Elliptic Curve Cryptography is an exciting and promising method of encrypting data which achieves the same, or better, strength with far smaller key lengths than traditional encryption methods such as RSA. Elliptic Curves are themselves not rocket science, but the plethora of articles and mathematical background out there do leave it somewhat as "a non-trivial exercise to the causal reader" to actually see how the scheme can be implemented and used. Alas, I for one do not code for a living anymore and hence I always look for compact, to the point, implementations showing with code exactly how something works.

I hope that the source files you download with this article will provide one such source of compact, easy to understand, material to demystify and indeed realize how Elliptic Curves (notice the capitalization here...) can be coded in C++ and used to encrypt and decrypt messages between the ever present Alice and Bob...

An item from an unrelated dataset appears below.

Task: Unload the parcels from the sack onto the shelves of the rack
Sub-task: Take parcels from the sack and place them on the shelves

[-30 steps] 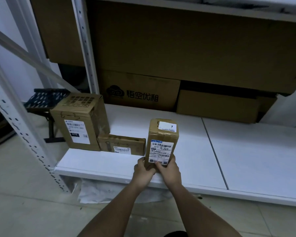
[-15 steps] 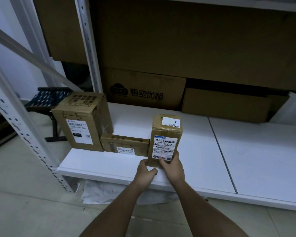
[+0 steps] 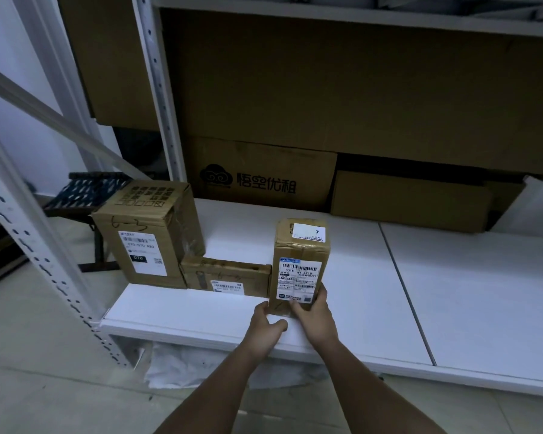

Yes, there is plenty of background. Firstly, you should understand the basics of Elliptic Curves, and I have found no better place to learn about them than here: Certicom's EC tutorial. It explains the math behind the ECs, and the important use of ECs over finite fields, i.e., over integers modulo some other integer (usually chosen to be a prime so that the period of any sequence of integers generated by multiplication or addition becomes "long enough").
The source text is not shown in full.